All of the data that follows should be retyped exactly as it appears.
Data provided Block Start
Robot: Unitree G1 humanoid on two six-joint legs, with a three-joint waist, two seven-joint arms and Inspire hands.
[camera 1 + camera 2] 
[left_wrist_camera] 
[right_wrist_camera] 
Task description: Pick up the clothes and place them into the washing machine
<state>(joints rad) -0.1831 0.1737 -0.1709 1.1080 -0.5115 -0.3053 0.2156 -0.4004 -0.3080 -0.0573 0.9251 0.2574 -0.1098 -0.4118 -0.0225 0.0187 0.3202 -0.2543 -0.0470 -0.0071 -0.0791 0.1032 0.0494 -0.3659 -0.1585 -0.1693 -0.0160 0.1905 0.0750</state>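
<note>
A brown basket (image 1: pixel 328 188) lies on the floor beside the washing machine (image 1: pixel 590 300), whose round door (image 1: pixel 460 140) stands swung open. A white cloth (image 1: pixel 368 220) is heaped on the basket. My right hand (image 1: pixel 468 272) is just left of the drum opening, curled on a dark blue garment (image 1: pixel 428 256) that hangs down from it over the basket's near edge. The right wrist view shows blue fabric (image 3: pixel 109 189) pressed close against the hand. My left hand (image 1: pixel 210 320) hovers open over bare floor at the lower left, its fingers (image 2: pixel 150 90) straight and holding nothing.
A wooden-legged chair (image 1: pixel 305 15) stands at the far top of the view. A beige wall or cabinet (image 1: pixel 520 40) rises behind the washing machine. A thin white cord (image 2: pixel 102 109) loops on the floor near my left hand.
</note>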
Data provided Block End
Exercise result:
Robot: Unitree G1 humanoid on two six-joint legs, with a three-joint waist, two seven-joint arms and Inspire hands.
[camera 1 + camera 2] 
[left_wrist_camera] 
[right_wrist_camera] 
Task description: Pick up the clothes and place them into the washing machine
<state>(joints rad) -0.1831 0.1737 -0.1709 1.1080 -0.5115 -0.3053 0.2156 -0.4004 -0.3080 -0.0573 0.9251 0.2574 -0.1098 -0.4118 -0.0225 0.0187 0.3202 -0.2543 -0.0470 -0.0071 -0.0791 0.1032 0.0494 -0.3659 -0.1585 -0.1693 -0.0160 0.1905 0.0750</state>
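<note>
A brown basket (image 1: pixel 328 188) lies on the floor beside the washing machine (image 1: pixel 590 300), whose round door (image 1: pixel 460 140) stands swung open. A white cloth (image 1: pixel 368 220) is heaped on the basket. My right hand (image 1: pixel 468 272) is just left of the drum opening, curled on a dark blue garment (image 1: pixel 428 256) that hangs down from it over the basket's near edge. The right wrist view shows blue fabric (image 3: pixel 109 189) pressed close against the hand. My left hand (image 1: pixel 210 320) hovers open over bare floor at the lower left, its fingers (image 2: pixel 150 90) straight and holding nothing.
A wooden-legged chair (image 1: pixel 305 15) stands at the far top of the view. A beige wall or cabinet (image 1: pixel 520 40) rises behind the washing machine. A thin white cord (image 2: pixel 102 109) loops on the floor near my left hand.
</note>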

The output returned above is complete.